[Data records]
[Start of Attachment]
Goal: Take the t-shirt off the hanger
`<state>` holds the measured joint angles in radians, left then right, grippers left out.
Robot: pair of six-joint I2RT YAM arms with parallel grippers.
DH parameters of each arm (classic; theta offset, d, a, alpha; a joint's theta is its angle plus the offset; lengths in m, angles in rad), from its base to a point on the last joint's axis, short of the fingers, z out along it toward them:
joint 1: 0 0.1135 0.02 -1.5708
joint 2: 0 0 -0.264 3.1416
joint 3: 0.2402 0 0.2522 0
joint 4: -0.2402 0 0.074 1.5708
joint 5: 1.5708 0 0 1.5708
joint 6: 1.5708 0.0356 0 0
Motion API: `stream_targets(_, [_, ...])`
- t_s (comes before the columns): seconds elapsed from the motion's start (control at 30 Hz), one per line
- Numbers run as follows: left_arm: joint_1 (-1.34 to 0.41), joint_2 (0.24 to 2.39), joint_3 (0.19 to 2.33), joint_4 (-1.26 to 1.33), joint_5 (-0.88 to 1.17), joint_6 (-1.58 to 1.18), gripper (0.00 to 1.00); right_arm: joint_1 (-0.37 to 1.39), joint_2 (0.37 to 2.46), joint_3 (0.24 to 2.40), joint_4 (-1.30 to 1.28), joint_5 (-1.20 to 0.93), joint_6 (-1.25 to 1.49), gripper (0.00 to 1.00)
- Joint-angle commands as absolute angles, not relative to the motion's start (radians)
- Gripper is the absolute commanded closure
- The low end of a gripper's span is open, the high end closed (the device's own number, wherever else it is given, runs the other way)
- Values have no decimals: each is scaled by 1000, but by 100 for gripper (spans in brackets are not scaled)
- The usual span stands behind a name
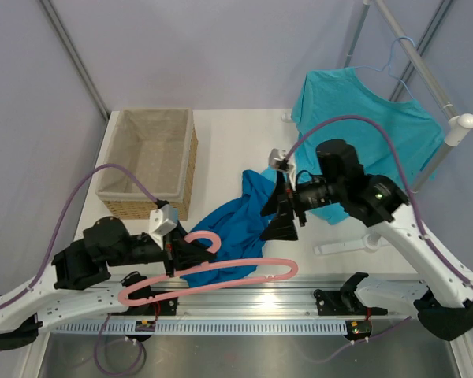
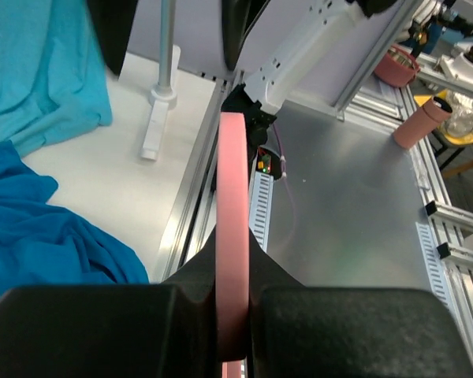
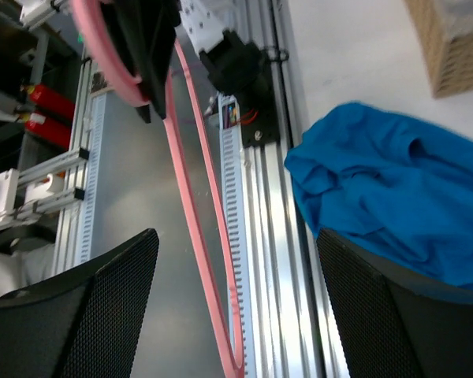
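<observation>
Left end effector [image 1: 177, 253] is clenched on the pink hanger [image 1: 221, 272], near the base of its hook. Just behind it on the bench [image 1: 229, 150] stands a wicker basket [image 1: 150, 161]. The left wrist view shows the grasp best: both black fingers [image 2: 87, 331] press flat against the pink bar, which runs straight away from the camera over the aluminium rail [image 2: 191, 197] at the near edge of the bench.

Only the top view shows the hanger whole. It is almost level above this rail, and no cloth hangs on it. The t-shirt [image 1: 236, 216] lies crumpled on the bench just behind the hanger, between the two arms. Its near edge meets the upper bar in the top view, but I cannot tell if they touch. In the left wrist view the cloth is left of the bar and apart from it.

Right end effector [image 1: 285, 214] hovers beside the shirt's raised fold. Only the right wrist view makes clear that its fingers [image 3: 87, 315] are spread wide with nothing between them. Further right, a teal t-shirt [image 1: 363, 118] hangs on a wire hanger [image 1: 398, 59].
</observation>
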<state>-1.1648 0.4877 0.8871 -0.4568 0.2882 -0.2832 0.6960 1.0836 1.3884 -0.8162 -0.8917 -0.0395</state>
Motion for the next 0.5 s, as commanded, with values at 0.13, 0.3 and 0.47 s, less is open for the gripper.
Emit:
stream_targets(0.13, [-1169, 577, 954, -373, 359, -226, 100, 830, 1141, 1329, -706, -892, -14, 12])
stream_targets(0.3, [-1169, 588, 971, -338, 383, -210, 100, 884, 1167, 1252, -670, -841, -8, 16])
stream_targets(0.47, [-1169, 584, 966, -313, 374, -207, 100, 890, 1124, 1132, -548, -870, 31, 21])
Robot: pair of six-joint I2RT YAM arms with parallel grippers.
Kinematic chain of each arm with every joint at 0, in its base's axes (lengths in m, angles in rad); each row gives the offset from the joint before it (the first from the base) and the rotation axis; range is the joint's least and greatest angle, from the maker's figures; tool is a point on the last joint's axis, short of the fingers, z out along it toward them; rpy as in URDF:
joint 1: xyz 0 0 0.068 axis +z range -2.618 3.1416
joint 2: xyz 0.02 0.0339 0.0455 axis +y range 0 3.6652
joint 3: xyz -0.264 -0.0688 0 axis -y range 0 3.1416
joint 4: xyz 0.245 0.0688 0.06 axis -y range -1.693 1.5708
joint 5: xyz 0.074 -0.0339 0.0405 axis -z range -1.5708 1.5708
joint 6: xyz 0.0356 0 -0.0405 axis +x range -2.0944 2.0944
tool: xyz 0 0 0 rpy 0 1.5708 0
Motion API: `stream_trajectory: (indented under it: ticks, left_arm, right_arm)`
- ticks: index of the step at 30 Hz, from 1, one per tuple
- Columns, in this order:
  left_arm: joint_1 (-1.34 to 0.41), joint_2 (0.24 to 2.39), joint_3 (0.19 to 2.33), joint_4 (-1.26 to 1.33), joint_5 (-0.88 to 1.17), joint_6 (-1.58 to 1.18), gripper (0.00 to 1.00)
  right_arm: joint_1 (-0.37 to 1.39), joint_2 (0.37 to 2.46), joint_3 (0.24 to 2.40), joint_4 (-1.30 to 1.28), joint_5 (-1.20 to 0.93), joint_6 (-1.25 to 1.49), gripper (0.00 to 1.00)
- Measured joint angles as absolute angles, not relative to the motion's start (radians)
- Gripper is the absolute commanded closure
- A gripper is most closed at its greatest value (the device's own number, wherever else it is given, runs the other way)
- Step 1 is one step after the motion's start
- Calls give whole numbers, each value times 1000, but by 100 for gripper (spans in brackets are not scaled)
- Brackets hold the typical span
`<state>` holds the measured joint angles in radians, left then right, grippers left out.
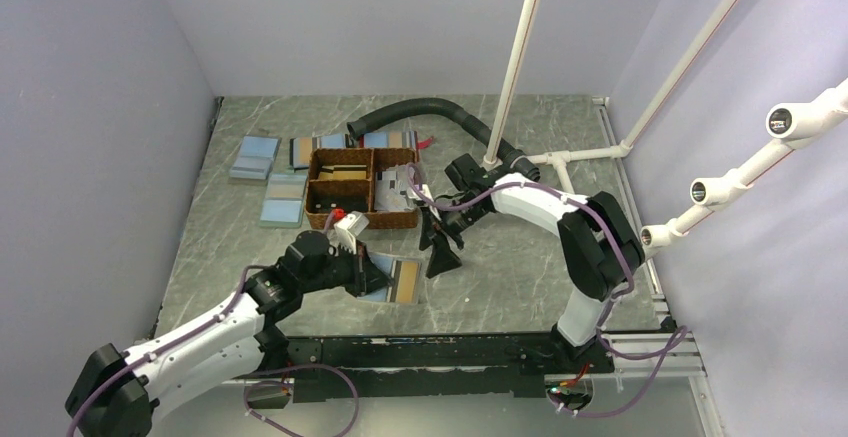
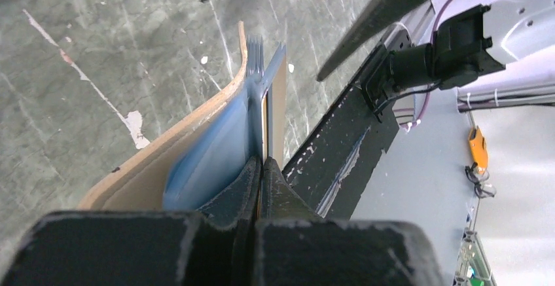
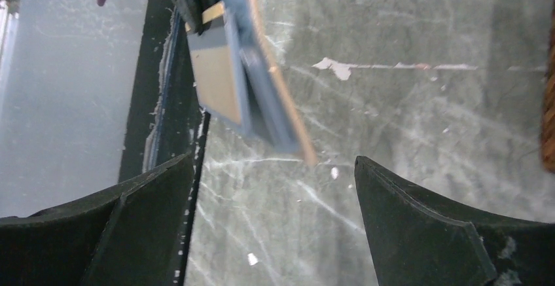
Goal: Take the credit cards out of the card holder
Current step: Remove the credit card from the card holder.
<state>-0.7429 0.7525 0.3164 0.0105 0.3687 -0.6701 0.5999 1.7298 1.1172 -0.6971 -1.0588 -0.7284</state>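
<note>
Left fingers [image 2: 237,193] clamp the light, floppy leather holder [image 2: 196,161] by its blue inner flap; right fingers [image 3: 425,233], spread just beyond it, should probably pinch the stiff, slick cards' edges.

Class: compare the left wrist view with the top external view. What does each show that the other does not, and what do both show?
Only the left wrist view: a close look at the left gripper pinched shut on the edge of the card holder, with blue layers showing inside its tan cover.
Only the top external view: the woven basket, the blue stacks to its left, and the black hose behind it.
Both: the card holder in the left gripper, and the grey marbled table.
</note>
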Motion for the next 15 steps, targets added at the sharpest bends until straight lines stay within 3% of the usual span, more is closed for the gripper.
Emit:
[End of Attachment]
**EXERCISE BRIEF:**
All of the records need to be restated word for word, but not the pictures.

**SOLUTION FOR THIS PROBLEM:**
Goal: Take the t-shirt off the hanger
`<state>` holds the measured joint angles in radians, left then right, grippers left out.
Robot: pair of six-joint I2RT YAM arms with parallel grippers.
DH parameters of each arm (classic; theta offset, d, a, alpha; a joint's theta is its angle plus the offset; lengths in m, angles in rad), from its base to a point on the last joint's axis, short of the fingers, z out along it toward them:
joint 1: 0 0.1135 0.02 -1.5708
joint 2: 0 0 -0.264 3.1416
joint 3: 0.2402 0 0.2522 0
joint 4: -0.2402 0 0.074 1.5708
joint 5: 1.5708 0 0 1.5708
joint 6: 1.5708 0.0356 0 0
Motion API: `stream_targets(_, [_, ...])`
- t_s (comes before the columns): seconds elapsed from the motion's start (control at 30 Hz), one per line
- Numbers run as follows: left_arm: joint_1 (-1.34 to 0.41), joint_2 (0.24 to 2.39), joint_3 (0.19 to 2.33), joint_4 (-1.26 to 1.33), joint_5 (-0.88 to 1.17), joint_6 (-1.58 to 1.18), gripper (0.00 to 1.00); right_arm: joint_1 (-0.37 to 1.39), joint_2 (0.37 to 2.46), joint_3 (0.24 to 2.40), joint_4 (-1.30 to 1.28), joint_5 (-1.20 to 0.93), joint_6 (-1.25 to 1.49), gripper (0.00 to 1.00)
- Joint-angle commands as absolute angles, not relative to the motion's start (radians)
- Gripper is the absolute commanded closure
- The low end of a gripper's span is open, the high end closed (the device's own number, wherever else it is given, runs the other way)
- Values have no decimals: each is scaled by 1000, but by 100 for gripper (spans in brackets are not scaled)
- The usual span stands behind a name
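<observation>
Left end effector [image 1: 177, 253] is clenched on the pink hanger [image 1: 221, 272], near the base of its hook. Just behind it on the bench [image 1: 229, 150] stands a wicker basket [image 1: 150, 161]. The left wrist view shows the grasp best: both black fingers [image 2: 87, 331] press flat against the pink bar, which runs straight away from the camera over the aluminium rail [image 2: 191, 197] at the near edge of the bench.

Only the top view shows the hanger whole. It is almost level above this rail, and no cloth hangs on it. The t-shirt [image 1: 236, 216] lies crumpled on the bench just behind the hanger, between the two arms. Its near edge meets the upper bar in the top view, but I cannot tell if they touch. In the left wrist view the cloth is left of the bar and apart from it.

Right end effector [image 1: 285, 214] hovers beside the shirt's raised fold. Only the right wrist view makes clear that its fingers [image 3: 87, 315] are spread wide with nothing between them. Further right, a teal t-shirt [image 1: 363, 118] hangs on a wire hanger [image 1: 398, 59].
</observation>
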<state>-1.1648 0.4877 0.8871 -0.4568 0.2882 -0.2832 0.6960 1.0836 1.3884 -0.8162 -0.8917 -0.0395</state>
Motion for the next 0.5 s, as commanded, with values at 0.13, 0.3 and 0.47 s, less is open for the gripper.
Emit:
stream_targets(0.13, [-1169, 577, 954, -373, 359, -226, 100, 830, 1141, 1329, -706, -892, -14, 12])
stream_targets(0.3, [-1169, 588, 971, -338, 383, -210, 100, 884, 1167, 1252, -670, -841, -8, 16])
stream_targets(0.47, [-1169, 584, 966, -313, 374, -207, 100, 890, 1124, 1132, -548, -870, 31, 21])
Robot: pair of six-joint I2RT YAM arms with parallel grippers.
Kinematic chain of each arm with every joint at 0, in its base's axes (lengths in m, angles in rad); each row gives the offset from the joint before it (the first from the base) and the rotation axis; range is the joint's least and greatest angle, from the maker's figures; tool is a point on the last joint's axis, short of the fingers, z out along it toward them; rpy as in URDF:
joint 1: xyz 0 0 0.068 axis +z range -2.618 3.1416
joint 2: xyz 0.02 0.0339 0.0455 axis +y range 0 3.6652
joint 3: xyz -0.264 -0.0688 0 axis -y range 0 3.1416
joint 4: xyz 0.245 0.0688 0.06 axis -y range -1.693 1.5708
joint 5: xyz 0.074 -0.0339 0.0405 axis -z range -1.5708 1.5708
joint 6: xyz 0.0356 0 -0.0405 axis +x range -2.0944 2.0944
tool: xyz 0 0 0 rpy 0 1.5708 0
Motion API: `stream_trajectory: (indented under it: ticks, left_arm, right_arm)`
- ticks: index of the step at 30 Hz, from 1, one per tuple
- Columns, in this order:
  left_arm: joint_1 (-1.34 to 0.41), joint_2 (0.24 to 2.39), joint_3 (0.19 to 2.33), joint_4 (-1.26 to 1.33), joint_5 (-0.88 to 1.17), joint_6 (-1.58 to 1.18), gripper (0.00 to 1.00)
  right_arm: joint_1 (-0.37 to 1.39), joint_2 (0.37 to 2.46), joint_3 (0.24 to 2.40), joint_4 (-1.30 to 1.28), joint_5 (-1.20 to 0.93), joint_6 (-1.25 to 1.49), gripper (0.00 to 1.00)
- Measured joint angles as absolute angles, not relative to the motion's start (radians)
- Gripper is the absolute commanded closure
- A gripper is most closed at its greatest value (the device's own number, wherever else it is given, runs the other way)
- Step 1 is one step after the motion's start
- Calls give whole numbers, each value times 1000, but by 100 for gripper (spans in brackets are not scaled)
- Brackets hold the typical span
`<state>` holds the measured joint angles in radians, left then right, grippers left out.
Goal: Take the credit cards out of the card holder
Current step: Remove the credit card from the card holder.
<state>-0.7429 0.7525 0.3164 0.0105 0.3687 -0.6701 0.5999 1.7298 1.1172 -0.6971 -1.0588 -0.7284</state>
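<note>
Left fingers [image 2: 237,193] clamp the light, floppy leather holder [image 2: 196,161] by its blue inner flap; right fingers [image 3: 425,233], spread just beyond it, should probably pinch the stiff, slick cards' edges.

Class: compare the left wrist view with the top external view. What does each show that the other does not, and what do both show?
Only the left wrist view: a close look at the left gripper pinched shut on the edge of the card holder, with blue layers showing inside its tan cover.
Only the top external view: the woven basket, the blue stacks to its left, and the black hose behind it.
Both: the card holder in the left gripper, and the grey marbled table.
</note>
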Motion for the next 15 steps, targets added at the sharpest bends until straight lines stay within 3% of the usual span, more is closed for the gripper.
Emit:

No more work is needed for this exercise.